## THE DATA
____

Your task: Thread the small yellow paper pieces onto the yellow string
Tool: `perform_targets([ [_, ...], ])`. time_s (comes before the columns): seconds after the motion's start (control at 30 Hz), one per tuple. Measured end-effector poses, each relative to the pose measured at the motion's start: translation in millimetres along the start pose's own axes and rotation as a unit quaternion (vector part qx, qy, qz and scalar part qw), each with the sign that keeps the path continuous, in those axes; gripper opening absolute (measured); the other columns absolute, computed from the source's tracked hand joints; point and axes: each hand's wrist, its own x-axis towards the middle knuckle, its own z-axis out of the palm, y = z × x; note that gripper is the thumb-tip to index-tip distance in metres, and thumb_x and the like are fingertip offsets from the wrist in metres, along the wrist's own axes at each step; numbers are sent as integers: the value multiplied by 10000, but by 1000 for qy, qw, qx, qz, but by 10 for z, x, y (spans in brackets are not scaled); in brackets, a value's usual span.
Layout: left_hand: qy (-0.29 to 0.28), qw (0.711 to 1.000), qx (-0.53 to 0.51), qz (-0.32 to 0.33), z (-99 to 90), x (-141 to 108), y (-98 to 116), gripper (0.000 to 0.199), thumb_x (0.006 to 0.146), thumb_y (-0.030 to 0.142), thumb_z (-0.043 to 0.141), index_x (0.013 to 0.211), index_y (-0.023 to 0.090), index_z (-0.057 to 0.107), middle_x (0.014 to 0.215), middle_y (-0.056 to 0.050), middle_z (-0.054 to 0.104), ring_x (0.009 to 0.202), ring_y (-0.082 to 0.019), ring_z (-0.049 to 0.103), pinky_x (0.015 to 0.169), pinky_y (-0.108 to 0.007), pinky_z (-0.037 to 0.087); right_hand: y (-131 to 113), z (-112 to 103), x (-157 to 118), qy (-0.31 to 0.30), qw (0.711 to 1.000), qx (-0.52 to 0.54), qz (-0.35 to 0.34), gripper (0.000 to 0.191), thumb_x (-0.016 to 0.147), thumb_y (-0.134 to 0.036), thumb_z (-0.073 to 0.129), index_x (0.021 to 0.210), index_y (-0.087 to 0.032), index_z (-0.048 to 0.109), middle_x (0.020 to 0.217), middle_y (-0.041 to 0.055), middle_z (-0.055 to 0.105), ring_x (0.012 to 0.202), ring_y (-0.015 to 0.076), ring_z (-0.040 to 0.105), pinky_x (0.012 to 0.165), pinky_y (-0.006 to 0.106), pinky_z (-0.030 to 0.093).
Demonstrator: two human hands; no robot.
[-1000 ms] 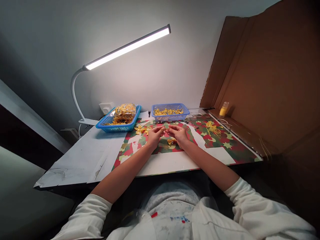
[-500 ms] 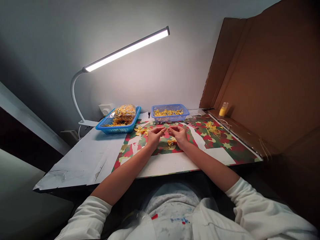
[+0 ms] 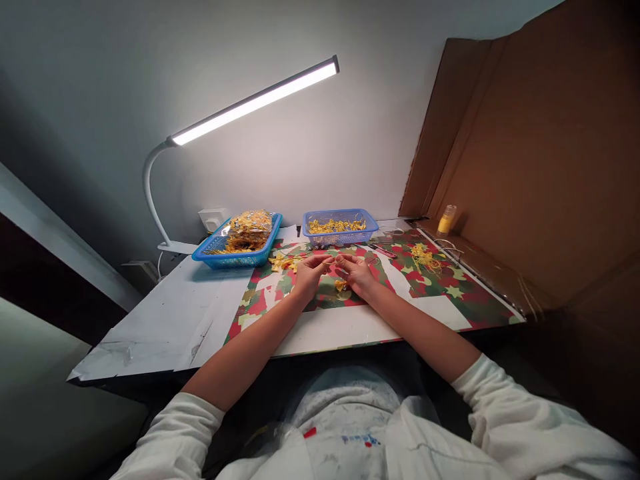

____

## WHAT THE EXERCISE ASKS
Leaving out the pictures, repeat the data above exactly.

## ANSWER TO THIS PROBLEM
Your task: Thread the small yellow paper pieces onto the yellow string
Tool: `perform_targets([ [_, ...], ])`. time_s (comes before the columns): seconds after the motion's start (control at 30 Hz), one per tuple. Measured end-effector poses, each relative to the pose measured at the motion's start: translation in millimetres along the start pose's own axes and rotation as a unit quaternion (vector part qx, qy, qz and scalar part qw), each with the sign that keeps the path continuous, in those axes; gripper opening absolute (measured); the other columns absolute, computed from the source's tracked hand joints; point and axes: each hand's wrist, its own x-axis towards the middle knuckle, its own z-axis out of the palm, y = z × x; note that gripper is the thumb-tip to index-tip distance in metres, and thumb_x and the like are fingertip offsets from the wrist in metres, along the wrist's own axes at each step; numbers are sent as integers: the value multiplied by 10000, but by 1000 for qy, qw, qx, qz, but by 10 for z, x, y (spans in brackets are not scaled); in brackets, a value's usual span.
Layout: left_hand: qy (-0.29 to 0.28), qw (0.711 to 1.000), qx (-0.53 to 0.51), qz (-0.32 to 0.33), z (-99 to 90), x (-141 to 108), y (-98 to 116), gripper (0.000 to 0.199), thumb_x (0.006 to 0.146), thumb_y (-0.030 to 0.142), thumb_z (-0.043 to 0.141), index_x (0.013 to 0.211), index_y (-0.023 to 0.090), index_z (-0.057 to 0.107), middle_x (0.014 to 0.215), middle_y (-0.056 to 0.050), middle_z (-0.054 to 0.104), ring_x (0.009 to 0.202), ring_y (-0.082 to 0.019), ring_z (-0.049 to 0.103), pinky_x (0.015 to 0.169), pinky_y (-0.108 to 0.007), pinky_z (-0.037 to 0.087); right_hand: y (-131 to 113), z (-112 to 103), x (-157 to 118), qy (-0.31 to 0.30), qw (0.711 to 1.000), qx (-0.52 to 0.54), qz (-0.35 to 0.34), gripper (0.000 to 0.191), thumb_x (-0.016 to 0.147), thumb_y (-0.134 to 0.036), thumb_z (-0.073 to 0.129), index_x (0.021 to 0.210), index_y (-0.087 to 0.032), index_z (-0.048 to 0.109), middle_x (0.020 to 0.217), middle_y (-0.041 to 0.055), middle_z (-0.055 to 0.105), ring_x (0.012 to 0.202), ring_y (-0.015 to 0.076), ring_z (-0.040 to 0.105), pinky_x (0.012 to 0.165), pinky_y (-0.006 to 0.106), pinky_z (-0.030 to 0.093).
Demonstrator: two human hands; no robot.
[-1000 ms] 
[-500 ms] 
[+0 ms] 

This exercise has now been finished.